Tabriz Khalil Rza oglu Khalilbeyli () (12 February 1964, Baku, Azerbaijan – 31 January 1992, Nakhichevanik) was the National Hero of Azerbaijan, and warrior of the First Nagorno-Karabakh War.

Early life and education 
Khalilbeyli was born on February 12, 1964, in Baku, Azerbaijan SSR. In 1981, he completed his secondary education at the school No. 18 named after Mikayil Mushfig. In 1982, he entered Azerbaijan State University of Culture and Arts. Following his graduation, Khalilbeyli started to work at Azerbaijanfilm cinema studio named after J. Jabbarli. 

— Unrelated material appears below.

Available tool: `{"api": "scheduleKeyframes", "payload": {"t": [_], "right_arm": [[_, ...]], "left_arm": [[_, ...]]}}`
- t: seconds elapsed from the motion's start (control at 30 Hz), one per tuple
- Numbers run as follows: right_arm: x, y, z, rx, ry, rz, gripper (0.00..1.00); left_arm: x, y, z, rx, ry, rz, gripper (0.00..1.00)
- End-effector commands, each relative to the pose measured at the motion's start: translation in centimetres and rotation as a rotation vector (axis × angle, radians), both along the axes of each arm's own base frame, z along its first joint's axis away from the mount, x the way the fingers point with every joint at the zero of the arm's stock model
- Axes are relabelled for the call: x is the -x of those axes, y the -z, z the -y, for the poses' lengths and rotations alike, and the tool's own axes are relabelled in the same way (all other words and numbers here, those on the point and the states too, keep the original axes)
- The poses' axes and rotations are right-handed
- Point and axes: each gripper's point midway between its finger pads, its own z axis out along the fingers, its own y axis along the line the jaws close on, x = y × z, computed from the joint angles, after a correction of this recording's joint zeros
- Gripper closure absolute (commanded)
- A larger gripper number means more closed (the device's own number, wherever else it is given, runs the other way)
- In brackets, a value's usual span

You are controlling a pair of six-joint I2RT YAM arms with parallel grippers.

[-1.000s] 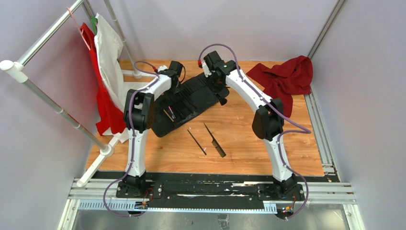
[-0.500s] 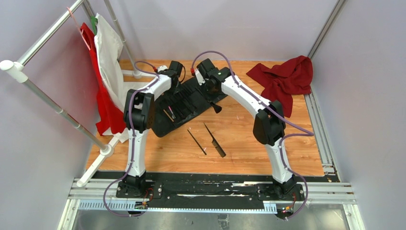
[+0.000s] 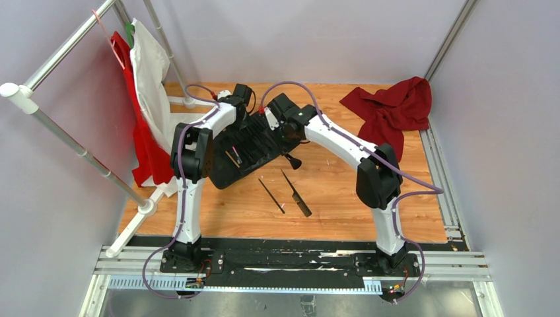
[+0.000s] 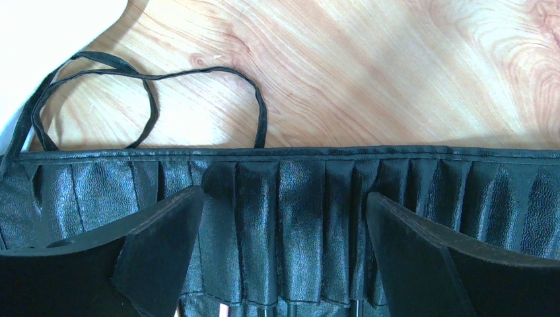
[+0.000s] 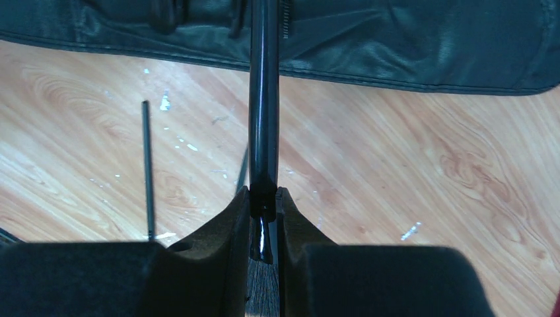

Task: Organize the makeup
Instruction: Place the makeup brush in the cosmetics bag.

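Observation:
A long black slotted roll-up case [image 3: 254,146] lies open on the wooden table. My right gripper [image 3: 289,156] is at the case's near edge, shut on a black makeup brush [image 5: 263,132]. The fingers pinch its ferrule, the bristles lie between them, and the handle points at the case [image 5: 409,53]. My left gripper [image 4: 284,198] is open and empty just above the case's slots [image 4: 297,218]. A thin black brush [image 3: 271,195] and a black comb [image 3: 296,193] lie loose on the table in front of the case. Pink and tan handled brushes [image 3: 234,157] sit in the case.
A red cloth [image 3: 395,105] lies at the back right. White and red garments [image 3: 146,86] hang on a rack [image 3: 59,132] at the left. The case's black tie strap [image 4: 150,99] loops on the wood behind it. The thin brush also shows in the right wrist view [image 5: 148,172].
My right arm has swung left and nearer, carrying the black brush from the case's right end to its near edge. The left arm has not moved.

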Motion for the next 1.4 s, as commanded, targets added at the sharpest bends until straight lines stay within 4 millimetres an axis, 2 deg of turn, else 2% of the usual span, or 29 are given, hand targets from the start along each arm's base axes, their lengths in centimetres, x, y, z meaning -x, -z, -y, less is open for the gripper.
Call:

Khalilbeyli was married and had two daughters.

Nagorno-Karabakh war 
When the First Nagorno-Karabakh War started, Khalilbeyli voluntarily enlisted in the Azerbaijani Army and went to the front-line. He participated in all battles around the villages of Khromord and Nakhichevanik. Tabriz Khalilbeyli was awarded the title of "Gray wolf" of The Ministry of Internal Affairs of Azerbaijan for his participation in the battles.

Khalilbeyli died in the Dashalty operation carried out by the Azerbaijani Army to regain the Dashalty village from Armenian armed units.

Honors 
Tabriz Khalilbeyli was buried at a Martyrs' Lane cemetery in Baku. He was posthumously awarded the title of the National Hero of Azerbaijan by the decree of the Azerbaijani President dated October 8, 1992.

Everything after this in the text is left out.